WORK INSTRUCTION: Reproduce all the data, character for character.

COLLECTED MATERIAL:
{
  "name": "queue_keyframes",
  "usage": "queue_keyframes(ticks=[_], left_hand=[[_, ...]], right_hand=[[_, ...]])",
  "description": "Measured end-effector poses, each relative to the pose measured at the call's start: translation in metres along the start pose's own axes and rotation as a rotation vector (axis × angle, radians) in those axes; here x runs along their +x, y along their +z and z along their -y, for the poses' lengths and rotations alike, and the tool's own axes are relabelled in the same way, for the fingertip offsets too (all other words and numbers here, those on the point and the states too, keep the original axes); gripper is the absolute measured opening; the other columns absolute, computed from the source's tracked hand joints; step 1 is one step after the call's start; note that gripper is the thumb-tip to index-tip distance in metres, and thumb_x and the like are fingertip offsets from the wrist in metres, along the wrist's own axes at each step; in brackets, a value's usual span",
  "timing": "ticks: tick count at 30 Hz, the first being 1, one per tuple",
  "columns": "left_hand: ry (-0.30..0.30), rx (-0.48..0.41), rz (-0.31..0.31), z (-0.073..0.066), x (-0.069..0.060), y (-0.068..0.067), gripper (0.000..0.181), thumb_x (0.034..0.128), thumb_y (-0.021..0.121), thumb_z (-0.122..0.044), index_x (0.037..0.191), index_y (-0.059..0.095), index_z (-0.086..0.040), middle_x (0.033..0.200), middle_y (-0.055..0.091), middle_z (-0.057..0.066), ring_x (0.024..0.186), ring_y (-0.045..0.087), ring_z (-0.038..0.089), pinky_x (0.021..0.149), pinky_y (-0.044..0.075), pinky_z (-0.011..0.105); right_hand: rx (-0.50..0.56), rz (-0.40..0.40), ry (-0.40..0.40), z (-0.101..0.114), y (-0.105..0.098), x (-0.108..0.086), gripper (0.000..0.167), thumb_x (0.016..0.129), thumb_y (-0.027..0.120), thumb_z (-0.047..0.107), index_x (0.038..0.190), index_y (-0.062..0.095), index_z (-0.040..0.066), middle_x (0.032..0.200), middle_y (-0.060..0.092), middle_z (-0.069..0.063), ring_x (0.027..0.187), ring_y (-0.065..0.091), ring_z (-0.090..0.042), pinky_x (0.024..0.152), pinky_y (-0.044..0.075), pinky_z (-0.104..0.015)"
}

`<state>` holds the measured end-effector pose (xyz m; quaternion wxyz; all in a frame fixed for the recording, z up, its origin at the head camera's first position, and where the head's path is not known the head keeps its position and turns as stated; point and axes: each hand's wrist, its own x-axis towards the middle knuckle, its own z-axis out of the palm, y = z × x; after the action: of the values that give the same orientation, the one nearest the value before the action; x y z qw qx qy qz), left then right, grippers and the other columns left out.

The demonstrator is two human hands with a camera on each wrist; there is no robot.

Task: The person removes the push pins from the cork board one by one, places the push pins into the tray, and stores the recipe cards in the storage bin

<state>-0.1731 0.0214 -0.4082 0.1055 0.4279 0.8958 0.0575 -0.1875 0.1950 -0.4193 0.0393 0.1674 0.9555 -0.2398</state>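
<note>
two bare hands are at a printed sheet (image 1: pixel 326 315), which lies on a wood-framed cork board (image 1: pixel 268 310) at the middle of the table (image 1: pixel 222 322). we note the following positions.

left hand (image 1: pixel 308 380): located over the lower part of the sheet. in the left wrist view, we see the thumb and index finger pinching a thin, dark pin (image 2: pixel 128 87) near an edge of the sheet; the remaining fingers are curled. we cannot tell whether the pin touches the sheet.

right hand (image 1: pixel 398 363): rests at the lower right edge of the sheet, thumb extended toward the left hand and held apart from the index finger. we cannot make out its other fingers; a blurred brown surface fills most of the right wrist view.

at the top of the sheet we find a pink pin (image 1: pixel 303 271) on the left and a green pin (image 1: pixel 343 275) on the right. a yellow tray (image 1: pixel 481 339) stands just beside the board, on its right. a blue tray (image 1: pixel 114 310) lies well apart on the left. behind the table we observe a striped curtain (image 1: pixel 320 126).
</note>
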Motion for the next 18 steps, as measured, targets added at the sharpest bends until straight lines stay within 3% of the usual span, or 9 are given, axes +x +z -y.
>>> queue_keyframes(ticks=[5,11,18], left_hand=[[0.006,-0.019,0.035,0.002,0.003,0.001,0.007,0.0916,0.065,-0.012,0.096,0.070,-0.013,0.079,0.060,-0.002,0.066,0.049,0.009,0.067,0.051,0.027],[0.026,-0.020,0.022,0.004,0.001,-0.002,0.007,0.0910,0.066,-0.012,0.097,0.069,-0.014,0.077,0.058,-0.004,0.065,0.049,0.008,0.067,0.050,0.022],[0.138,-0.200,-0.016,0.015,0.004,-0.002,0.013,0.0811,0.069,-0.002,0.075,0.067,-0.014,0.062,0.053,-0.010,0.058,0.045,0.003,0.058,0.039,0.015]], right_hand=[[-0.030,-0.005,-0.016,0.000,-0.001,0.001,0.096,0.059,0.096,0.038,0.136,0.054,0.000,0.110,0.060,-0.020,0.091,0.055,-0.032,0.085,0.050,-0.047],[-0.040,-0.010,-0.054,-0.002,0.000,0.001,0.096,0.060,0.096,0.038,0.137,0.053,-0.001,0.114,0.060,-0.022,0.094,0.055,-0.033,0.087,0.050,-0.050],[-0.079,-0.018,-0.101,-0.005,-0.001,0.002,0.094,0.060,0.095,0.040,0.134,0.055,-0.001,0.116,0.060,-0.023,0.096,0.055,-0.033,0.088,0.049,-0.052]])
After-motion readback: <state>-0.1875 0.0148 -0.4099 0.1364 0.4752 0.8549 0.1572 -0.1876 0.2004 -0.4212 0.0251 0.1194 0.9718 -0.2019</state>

FINISHED TASK:
{
  "name": "queue_keyframes",
  "usage": "queue_keyframes(ticks=[_], left_hand=[[_, ...]], right_hand=[[_, ...]])",
  "description": "Measured end-effector poses, each relative to the pose measured at the call's start: translation in metres along the start pose's own axes and rotation as a rotation vector (axis × angle, radians) in those axes; here x runs along their +x, y along their +z and z along their -y, for the poses' lengths and rotations alike, and the tool's own axes are relabelled in the same way, for the fingertip offsets too (all other words and numbers here, those on the point and the states too, keep the original axes); gripper is the absolute measured opening; the other columns absolute, computed from the source's tracked hand joints; step 1 is one step after the call's start; note that gripper is the thumb-tip to index-tip distance in metres, and thumb_x and the like are fingertip offsets from the wrist in metres, along the wrist's own axes at each step; in brackets, a value's usual span",
  "timing": "ticks: tick count at 30 Hz, the first being 1, one per tuple",
  "columns": "left_hand: ry (-0.30..0.30), rx (-0.48..0.41), rz (-0.31..0.31), z (-0.073..0.066), x (-0.069..0.060), y (-0.068..0.067), gripper (0.000..0.181), thumb_x (0.034..0.128), thumb_y (-0.021..0.121), thumb_z (-0.122..0.044), index_x (0.037..0.191), index_y (-0.059..0.095), index_z (-0.086..0.040), middle_x (0.033..0.200), middle_y (-0.055..0.091), middle_z (-0.057..0.066), ring_x (0.024..0.186), ring_y (-0.045..0.087), ring_z (-0.038..0.089), pinky_x (0.021..0.149), pinky_y (-0.044..0.075), pinky_z (-0.011..0.105); right_hand: rx (-0.50..0.56), rz (-0.40..0.40), ry (-0.40..0.40), z (-0.101..0.114), y (-0.105..0.098), x (-0.108..0.086), gripper (0.000..0.167), thumb_x (0.016..0.129), thumb_y (-0.027..0.120), thumb_z (-0.047..0.107), index_x (0.038..0.190), index_y (-0.062..0.095), index_z (-0.040..0.066), middle_x (0.032..0.200), middle_y (-0.060..0.092), middle_z (-0.069..0.063), ring_x (0.027..0.187), ring_y (-0.065..0.091), ring_z (-0.090..0.042), pinky_x (0.024..0.152), pinky_y (-0.044..0.075), pinky_z (-0.104..0.015)"
}

`<state>` holds the measured end-effector pose (xyz m; quaternion wxyz; all in a frame fixed for the recording, z up, its origin at the head camera's first position, and where the head's path is not known the head keeps its position and turns as stated; point and axes: each hand's wrist, its own x-axis towards the middle knuckle, its own z-axis out of the palm, y = z × x; after the action: of the values that give the same orientation, the one nearest the value before the action; x y z qw qx qy qz), left then right, grippers and the other columns left out.

The demonstrator is two human hands with a camera on each wrist; there is no robot.

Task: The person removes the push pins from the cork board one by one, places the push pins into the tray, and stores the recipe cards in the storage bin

<state>-0.1731 0.0214 -0.4082 0.1055 0.4279 0.8958 0.0575 -0.1875 0.1950 -0.4193 0.0393 0.1674 0.9555 -0.2398</state>
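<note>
two bare hands are at a printed sheet (image 1: pixel 326 315), which lies on a wood-framed cork board (image 1: pixel 268 310) at the middle of the table (image 1: pixel 222 322). we note the following positions.

left hand (image 1: pixel 308 380): located over the lower part of the sheet. in the left wrist view, we see the thumb and index finger pinching a thin, dark pin (image 2: pixel 128 87) near an edge of the sheet; the remaining fingers are curled. we cannot tell whether the pin touches the sheet.

right hand (image 1: pixel 398 363): rests at the lower right edge of the sheet, thumb extended toward the left hand and held apart from the index finger. we cannot make out its other fingers; a blurred brown surface fills most of the right wrist view.

at the top of the sheet we find a pink pin (image 1: pixel 303 271) on the left and a green pin (image 1: pixel 343 275) on the right. a yellow tray (image 1: pixel 481 339) stands just beside the board, on its right. a blue tray (image 1: pixel 114 310) lies well apart on the left. behind the table we observe a striped curtain (image 1: pixel 320 126).
</note>
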Motion for the next 18 steps, as measured, targets added at the sharpest bends until straight lines stay within 3% of the usual span, or 9 are given, axes +x +z -y.
>>> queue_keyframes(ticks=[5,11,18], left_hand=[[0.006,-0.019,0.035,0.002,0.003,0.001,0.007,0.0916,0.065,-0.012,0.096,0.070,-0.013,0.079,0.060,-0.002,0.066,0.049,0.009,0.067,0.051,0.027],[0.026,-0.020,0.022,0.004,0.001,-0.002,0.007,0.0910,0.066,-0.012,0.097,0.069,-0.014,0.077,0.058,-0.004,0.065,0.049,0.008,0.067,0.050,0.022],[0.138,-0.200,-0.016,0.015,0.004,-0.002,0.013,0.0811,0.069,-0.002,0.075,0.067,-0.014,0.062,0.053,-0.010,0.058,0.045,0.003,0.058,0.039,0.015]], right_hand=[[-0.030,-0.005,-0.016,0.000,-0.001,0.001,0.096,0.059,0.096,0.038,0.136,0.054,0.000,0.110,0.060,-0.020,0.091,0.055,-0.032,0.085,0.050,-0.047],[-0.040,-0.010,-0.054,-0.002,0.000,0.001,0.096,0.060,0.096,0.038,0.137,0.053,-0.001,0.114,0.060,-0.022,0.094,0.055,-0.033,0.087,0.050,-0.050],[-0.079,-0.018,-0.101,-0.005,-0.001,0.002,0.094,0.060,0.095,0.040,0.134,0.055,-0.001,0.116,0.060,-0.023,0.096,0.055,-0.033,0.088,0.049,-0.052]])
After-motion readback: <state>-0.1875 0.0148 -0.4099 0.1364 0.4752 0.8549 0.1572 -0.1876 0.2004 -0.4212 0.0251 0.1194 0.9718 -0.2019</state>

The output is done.